Topics to be covered:

• Generating functions (definition, operations on generating functions, applications to counting, binomial theorem, exponential generating functions).
• Recurrences (Fibonacci numbers, derangements, the method of generating functions, Catalan numbers).
• Principle of inclusion and exclusion (the principle and applications, occupancy problems with distinguishable balls and cells, derangements, the number of objects having exactly m properties).
• Symmetric combinatorial structures, block designs (definition, Latin squares, finite projective planes).
• Linear algebra methods - The dimension bound. (Odd town, Fisher inequality, Cross-intersecting hypergraphs.)
• Introductory graph theory (quick overview of fundamental concepts, connectedness, trees; Cayley's theorem on the number of trees).
• Chromatic number and girth (Chromatic number, Graphs from the Hall of Fame - graphs of Zykov, Mycielski, Tutte, Shift graph, Kneser graph.)
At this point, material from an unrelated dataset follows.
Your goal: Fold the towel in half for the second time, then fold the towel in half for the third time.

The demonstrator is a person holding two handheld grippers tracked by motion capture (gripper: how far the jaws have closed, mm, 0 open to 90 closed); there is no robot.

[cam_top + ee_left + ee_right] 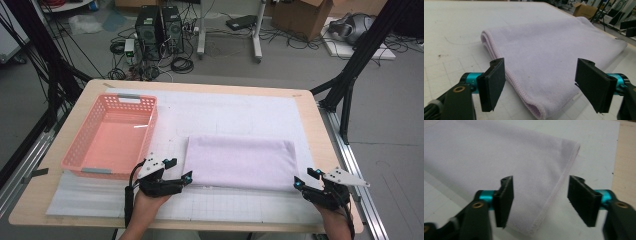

• A look at Ramsey theory (Ramsey numbers, Pigeonholes and parties, Existence of Ramsey numbers, Upper bound on R(n), Many colors and non-diagonalramsey numbers, Exact values of Ramsey numbers, A cubic lower bound for R(n),)
• The probability method. (The Erdõs lower bound on R(n), Lower bound for W(k), Tournaments, Large transitive subtournaments, Existence versus construction)
• Proofs by counting. (Antichains, intersecting hypergraphs, 3-chromatic uniform hypergraphs.)